MANAJEMEN PT BCS AKAN BAYAR Rp.800 JUTA KEPADA PERMADA

BANJARMASIN (Media): Selasa, 24 Februari 2004 - Konflik di areal pertambangan Pulau Sebuku, Kabupaten Kotabaru, Kalimantan Selatan (Kalsel), antara warga dan PT Bahari Cakrawala Sebuku (BCS) sejak sepekan terakhir, kini mulai mereda. Pihak PT BCS akan membayar Rp800 juta kepada Permada sebagai kompensasi.

Dalam kesepakatan dengan warga, pihak perusahaan menyatakan bersedia memenuhi sebagian tuntutan warga.

Koordinator Wahana Lingkungan Hidup (Walhi) Kalsel Berry Furqon, kemarin, mengatakan, sudah ada kesepakatan antara warga yang tergabung dalam Persatuan Masyarakat Adat (Permada) dan manajemen PT BCS berkaitan tuntutan warga sekitar tambang. "Situasi di Pulau Sebuku kini mulai mereda, kita harapkan persoalan ini cepat selesai," katanya.

Menurut Berry, PT BCS yang merupakan perusahaan penanaman modal asing (PMA) asal Australia tersebut, bersedia membayar dana kompensasi permintaan maaf kepada masyarakat sebesar Rp800 juta. Namun secara tegas pihak perusahaan menolak tuntutan pemberian fee angkutan batu bara.

Unjuk rasa warga dengan memblokir jalan tambang PT BCS ini, berawal dari aktivitas pertambangan PT BCS yang dinilai telah merusak lingkungan berupa pemindahan Sungai Kanibungan dengan melakukan penimbunan sungai dan kemudian melakukan penambangan di sana. Ironisnya, pemindahan sungai tersebut seizin Pemerintah Daerah Kotabaru.

Unjuk rasa Permada ini mendapat dukungan dari Solidaritas Ornop untuk Masyarakat Pulau Sebuku yang terdiri dari Yayasan Air, Lembaga Kajian Keislaman (LK3), Lembaga Advokasi Masyarakat Saijaan (Lamas), Yayasan Cakrawala Hijau Indonesia (YCHI), Tim Pembela Hukum Masyarakat Adat (TPHMA), dan Walhi Kalsel. Dalam aksinya itu masyarakat menuntut perusahaan pertambangan PT BCS hengkang dari Pulau Sebuku.

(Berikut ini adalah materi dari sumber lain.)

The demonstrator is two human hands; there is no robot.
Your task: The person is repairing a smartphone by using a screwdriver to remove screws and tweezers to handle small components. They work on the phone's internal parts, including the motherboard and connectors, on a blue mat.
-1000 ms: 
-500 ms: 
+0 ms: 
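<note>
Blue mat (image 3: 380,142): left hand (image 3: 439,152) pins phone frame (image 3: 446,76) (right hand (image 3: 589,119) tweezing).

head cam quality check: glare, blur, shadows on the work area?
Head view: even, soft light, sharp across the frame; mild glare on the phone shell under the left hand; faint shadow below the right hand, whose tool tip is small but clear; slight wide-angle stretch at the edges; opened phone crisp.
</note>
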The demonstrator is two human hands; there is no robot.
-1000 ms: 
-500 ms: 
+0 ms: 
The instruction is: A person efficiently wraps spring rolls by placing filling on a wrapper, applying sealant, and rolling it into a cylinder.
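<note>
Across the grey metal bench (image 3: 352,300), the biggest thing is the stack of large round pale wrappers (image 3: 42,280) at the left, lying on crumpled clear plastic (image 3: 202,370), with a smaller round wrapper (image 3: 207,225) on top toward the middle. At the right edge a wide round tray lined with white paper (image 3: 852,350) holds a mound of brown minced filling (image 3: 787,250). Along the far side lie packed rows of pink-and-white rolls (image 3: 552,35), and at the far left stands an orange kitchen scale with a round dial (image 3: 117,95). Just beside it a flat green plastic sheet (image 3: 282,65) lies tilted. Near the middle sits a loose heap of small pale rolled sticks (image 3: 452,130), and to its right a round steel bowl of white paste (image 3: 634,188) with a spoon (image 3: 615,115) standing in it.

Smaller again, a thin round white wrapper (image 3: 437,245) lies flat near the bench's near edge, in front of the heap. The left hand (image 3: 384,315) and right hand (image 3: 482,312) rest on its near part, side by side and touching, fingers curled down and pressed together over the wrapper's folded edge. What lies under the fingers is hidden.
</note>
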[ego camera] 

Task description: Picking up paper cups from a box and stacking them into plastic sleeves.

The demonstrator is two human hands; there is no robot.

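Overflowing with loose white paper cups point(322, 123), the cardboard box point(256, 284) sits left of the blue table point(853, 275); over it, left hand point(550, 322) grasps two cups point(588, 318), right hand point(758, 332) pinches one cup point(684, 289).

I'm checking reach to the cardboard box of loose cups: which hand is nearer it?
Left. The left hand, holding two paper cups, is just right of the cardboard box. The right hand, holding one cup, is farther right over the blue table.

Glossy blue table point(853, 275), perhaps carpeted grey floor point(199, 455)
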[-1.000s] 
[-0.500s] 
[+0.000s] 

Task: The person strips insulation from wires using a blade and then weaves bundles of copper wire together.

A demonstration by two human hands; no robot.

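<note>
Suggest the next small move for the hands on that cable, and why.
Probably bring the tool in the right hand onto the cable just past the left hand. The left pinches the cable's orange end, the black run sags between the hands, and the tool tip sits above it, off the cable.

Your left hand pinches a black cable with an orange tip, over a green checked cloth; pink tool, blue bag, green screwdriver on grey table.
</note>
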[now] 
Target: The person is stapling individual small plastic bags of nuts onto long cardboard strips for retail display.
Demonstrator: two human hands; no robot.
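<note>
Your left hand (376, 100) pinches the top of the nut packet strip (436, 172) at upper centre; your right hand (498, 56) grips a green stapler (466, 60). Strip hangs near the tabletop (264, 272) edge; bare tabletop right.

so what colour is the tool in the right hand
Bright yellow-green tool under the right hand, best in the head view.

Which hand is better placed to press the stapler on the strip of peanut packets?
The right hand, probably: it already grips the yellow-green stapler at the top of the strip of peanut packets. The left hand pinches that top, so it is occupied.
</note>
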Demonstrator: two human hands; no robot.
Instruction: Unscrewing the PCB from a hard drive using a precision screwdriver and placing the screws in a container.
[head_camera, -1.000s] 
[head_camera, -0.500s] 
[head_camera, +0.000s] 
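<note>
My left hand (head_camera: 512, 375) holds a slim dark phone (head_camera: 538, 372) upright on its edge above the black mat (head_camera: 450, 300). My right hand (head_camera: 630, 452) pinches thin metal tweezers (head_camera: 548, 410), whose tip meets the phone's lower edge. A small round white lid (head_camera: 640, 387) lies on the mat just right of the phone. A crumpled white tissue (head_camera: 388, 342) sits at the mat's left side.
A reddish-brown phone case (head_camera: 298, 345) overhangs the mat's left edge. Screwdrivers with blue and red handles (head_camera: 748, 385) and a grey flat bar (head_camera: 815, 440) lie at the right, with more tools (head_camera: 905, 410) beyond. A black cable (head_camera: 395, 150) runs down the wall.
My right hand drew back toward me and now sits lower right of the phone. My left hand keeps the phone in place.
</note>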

Pemindahan Sungai Kanibungan untuk kegiatan pertambangan secara otomatis telah mematikan mata pencaharian masyarakat sekitar, karena Sungai Kanibungan merupakan pintu masuk dan keluar nelayan ketika mencari ikan. Di samping itu, keberadaan pasar tradisional dan permukiman masyarakat tergusur karena adanya aktivitas pertambangan. Tidak itu saja, limbah tambang diduga telah merusak ekosistem yang ada di sekitar sungai, sehingga Sungai Kanibungan menjadi tercemar.